Cullen then proceeded last month with the pantomime of standing in no fewer than two sets of elections for positions on the NEC, knowing full well that he had already ensured he was going to be on the NEC regardless of whether he won or lost - but of course he didn't bother mentioning that little detail to the people he was asking for votes from.  "No matter how you vote, you'll get me anyway!" is never the most promising of election slogans.

I mean, there's cynicism, and there's nepotism, but there's only one word strong enough for this latest stunt from Cullen, Donoghue and the wider Corri Nostra - and that word is corruption.

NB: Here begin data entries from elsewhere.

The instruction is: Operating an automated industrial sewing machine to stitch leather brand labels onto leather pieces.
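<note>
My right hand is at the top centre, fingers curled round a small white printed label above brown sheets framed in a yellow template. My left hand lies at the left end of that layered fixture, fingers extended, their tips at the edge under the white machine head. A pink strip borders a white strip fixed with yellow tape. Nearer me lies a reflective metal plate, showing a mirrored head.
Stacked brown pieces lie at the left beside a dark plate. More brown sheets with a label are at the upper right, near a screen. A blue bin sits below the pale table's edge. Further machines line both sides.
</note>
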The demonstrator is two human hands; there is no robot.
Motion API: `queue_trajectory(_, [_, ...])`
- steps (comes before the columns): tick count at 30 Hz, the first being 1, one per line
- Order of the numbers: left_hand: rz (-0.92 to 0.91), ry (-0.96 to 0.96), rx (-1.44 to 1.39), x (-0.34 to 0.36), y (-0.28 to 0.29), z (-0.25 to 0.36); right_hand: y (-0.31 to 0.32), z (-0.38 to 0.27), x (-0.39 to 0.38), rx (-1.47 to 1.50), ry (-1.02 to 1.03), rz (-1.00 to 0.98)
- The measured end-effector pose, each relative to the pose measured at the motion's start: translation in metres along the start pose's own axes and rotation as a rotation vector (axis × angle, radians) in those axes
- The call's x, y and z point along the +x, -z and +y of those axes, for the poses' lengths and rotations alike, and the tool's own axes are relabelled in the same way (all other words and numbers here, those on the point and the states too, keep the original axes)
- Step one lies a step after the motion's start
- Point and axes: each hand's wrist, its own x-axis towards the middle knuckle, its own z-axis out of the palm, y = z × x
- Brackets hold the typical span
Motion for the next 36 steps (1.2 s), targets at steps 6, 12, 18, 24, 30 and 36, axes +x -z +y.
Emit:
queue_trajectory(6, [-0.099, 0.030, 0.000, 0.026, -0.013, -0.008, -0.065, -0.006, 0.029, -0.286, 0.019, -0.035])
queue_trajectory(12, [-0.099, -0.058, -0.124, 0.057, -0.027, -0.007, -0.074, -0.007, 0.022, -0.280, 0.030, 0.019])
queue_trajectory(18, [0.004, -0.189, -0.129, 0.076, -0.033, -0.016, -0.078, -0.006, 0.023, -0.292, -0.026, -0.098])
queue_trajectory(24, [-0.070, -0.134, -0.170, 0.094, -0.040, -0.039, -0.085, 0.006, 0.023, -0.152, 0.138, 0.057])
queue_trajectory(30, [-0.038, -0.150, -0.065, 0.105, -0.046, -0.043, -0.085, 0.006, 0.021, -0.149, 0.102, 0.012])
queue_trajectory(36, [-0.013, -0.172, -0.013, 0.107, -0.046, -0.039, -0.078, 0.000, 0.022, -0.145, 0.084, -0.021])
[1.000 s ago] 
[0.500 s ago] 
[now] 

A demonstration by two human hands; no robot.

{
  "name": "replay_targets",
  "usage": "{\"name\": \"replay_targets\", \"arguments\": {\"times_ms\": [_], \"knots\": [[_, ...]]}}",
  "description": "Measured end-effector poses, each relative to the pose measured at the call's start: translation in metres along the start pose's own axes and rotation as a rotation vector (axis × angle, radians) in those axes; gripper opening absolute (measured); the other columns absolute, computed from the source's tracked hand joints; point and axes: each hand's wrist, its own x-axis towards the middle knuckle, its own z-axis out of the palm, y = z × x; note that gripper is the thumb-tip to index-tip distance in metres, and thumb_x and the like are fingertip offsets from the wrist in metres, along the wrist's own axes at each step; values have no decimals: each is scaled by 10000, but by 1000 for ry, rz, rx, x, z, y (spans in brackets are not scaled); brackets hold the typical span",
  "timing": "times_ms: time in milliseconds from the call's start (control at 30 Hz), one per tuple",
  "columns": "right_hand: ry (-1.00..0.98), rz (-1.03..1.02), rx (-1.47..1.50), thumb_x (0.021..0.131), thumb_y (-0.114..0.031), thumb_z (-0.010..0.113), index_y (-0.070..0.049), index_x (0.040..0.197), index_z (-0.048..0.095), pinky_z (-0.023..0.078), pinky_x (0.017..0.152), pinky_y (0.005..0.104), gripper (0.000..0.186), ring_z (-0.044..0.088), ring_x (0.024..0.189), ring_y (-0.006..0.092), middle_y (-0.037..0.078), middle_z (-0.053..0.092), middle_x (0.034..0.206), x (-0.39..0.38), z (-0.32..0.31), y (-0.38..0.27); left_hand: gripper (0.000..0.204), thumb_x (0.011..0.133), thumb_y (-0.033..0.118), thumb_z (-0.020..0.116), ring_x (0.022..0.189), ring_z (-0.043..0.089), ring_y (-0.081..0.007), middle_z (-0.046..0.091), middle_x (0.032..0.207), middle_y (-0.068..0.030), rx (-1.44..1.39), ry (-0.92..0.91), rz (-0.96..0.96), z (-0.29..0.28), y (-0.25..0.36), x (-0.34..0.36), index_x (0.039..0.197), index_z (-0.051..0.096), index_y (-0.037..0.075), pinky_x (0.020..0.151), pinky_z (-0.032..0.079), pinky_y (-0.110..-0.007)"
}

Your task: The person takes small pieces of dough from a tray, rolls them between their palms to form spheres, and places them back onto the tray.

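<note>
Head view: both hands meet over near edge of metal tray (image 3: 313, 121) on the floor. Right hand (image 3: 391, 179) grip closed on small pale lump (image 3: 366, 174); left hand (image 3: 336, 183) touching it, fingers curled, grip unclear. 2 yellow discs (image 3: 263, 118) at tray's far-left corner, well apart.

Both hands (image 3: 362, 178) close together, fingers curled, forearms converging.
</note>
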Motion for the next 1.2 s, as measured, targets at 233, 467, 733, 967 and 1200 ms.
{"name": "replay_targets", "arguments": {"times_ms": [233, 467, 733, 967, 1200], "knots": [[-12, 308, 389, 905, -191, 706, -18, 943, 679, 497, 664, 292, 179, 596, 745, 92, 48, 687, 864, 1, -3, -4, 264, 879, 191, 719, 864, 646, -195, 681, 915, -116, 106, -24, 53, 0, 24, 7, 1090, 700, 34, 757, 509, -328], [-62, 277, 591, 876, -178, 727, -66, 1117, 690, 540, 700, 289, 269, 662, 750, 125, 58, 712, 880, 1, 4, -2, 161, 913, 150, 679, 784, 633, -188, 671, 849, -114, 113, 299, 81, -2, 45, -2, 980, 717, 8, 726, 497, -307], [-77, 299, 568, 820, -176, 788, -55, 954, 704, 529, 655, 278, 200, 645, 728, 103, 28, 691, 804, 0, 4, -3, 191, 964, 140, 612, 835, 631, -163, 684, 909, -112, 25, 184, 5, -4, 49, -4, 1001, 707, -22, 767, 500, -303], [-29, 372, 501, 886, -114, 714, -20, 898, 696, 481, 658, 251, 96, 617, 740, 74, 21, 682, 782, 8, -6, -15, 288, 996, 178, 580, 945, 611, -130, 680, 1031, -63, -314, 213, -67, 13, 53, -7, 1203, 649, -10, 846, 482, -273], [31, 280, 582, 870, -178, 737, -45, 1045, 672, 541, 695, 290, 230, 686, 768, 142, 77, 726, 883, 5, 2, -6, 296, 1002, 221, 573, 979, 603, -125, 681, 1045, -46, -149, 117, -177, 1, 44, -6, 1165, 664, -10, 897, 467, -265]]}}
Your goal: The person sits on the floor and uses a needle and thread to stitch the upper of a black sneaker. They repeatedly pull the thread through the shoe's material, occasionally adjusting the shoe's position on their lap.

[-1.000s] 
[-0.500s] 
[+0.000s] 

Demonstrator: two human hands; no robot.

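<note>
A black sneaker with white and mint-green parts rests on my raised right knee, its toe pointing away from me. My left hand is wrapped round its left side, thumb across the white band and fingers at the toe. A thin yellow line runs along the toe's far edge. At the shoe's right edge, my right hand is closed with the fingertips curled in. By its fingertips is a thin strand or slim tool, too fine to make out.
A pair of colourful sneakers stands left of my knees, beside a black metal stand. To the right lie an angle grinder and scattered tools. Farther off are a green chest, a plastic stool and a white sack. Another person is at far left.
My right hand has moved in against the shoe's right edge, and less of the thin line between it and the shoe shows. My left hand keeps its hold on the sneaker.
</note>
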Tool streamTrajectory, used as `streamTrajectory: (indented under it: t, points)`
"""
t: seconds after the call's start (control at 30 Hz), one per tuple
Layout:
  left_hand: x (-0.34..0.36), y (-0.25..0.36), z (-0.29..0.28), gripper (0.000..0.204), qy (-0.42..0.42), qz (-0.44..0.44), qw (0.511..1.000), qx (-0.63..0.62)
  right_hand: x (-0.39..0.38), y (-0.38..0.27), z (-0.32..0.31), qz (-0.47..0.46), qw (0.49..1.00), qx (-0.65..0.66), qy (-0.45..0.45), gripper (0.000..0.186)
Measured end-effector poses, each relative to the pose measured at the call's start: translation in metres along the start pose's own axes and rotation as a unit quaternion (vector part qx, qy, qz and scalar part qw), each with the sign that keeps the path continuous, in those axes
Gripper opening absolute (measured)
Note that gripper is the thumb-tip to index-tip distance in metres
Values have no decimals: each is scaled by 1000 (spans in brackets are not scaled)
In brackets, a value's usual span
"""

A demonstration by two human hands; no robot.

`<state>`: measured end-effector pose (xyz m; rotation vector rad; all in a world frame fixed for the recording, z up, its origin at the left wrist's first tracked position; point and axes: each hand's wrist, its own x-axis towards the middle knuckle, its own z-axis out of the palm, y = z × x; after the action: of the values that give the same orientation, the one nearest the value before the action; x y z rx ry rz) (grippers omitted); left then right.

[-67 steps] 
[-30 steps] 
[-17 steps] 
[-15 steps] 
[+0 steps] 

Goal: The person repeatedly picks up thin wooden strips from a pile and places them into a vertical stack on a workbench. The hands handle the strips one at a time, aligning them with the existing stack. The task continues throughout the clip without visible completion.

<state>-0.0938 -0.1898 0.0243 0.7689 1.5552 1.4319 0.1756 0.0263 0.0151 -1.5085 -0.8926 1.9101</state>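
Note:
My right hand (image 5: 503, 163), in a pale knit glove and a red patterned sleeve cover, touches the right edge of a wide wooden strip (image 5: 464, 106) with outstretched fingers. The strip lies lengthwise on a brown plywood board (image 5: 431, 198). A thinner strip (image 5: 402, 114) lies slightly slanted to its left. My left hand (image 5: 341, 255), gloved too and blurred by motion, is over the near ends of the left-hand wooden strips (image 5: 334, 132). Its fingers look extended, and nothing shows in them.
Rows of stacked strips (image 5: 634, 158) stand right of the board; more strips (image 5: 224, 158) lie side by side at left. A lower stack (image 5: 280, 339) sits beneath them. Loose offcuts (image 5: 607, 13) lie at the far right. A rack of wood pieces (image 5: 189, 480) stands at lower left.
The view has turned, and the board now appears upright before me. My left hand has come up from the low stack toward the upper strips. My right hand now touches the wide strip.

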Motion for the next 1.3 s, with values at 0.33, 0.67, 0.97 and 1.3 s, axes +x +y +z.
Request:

To recap, the following is what Cullen and Donoghue made sure was NOT in the constitutional revision after my expulsion:

* One member one vote for NEC elections

* Direct elections for the all-powerful Conference Committee

* Direct elections for the Disciplinary and Appeals Committees

* The removal of the leadership's right to directly appoint top-up members of the Conference and Disciplinary Committees

* Direct elections for the Party Chair, currently an appointed role

* The introduction of either a Policy Development Committee or a Policy Development Convener, to put an end to the ad hoc, back-of-an-envelope approach to Alba policy formation

And the following is what Cullen and Donoghue ensured DID make it into the constitutional revision after my expulsion:

* That Cullen should have an automatic place on the NEC regardless of whether he wins or loses elections to the NEC.

You've gotta admire the Corri Nostra's sense of priorities.

This of course has been the Alba leadership's go-to tactic in response to any of the details I've revealed in my blogposts - ie. make very vague and generalised claims that I'm either lying or exaggerating, but without giving any specifics at all about what they're alleging the inaccuracies to be or what they're claiming the truth is instead.  Which is hardly surprising, because on the rare occasions they've been drawn into discussing specifics, they've ended up looking more than a little tongue-tied.  For example, when Alba HQ's Robert Reid claimed it was ludicrous to suggest that the "ordinary Alba members" who had expelled me were involved in some kind of leadership-directed stitch-up, all I had to do was ask him "Robert, is it true that precisely four members of the Disciplinary Committee voted to expel me, and of those four, three-quarters were either directly appointed by the leadership or are your own girlfriend or your own mum?". And he kind of went "er, um, well, erm, could we talk about the Appeals Committee instead?"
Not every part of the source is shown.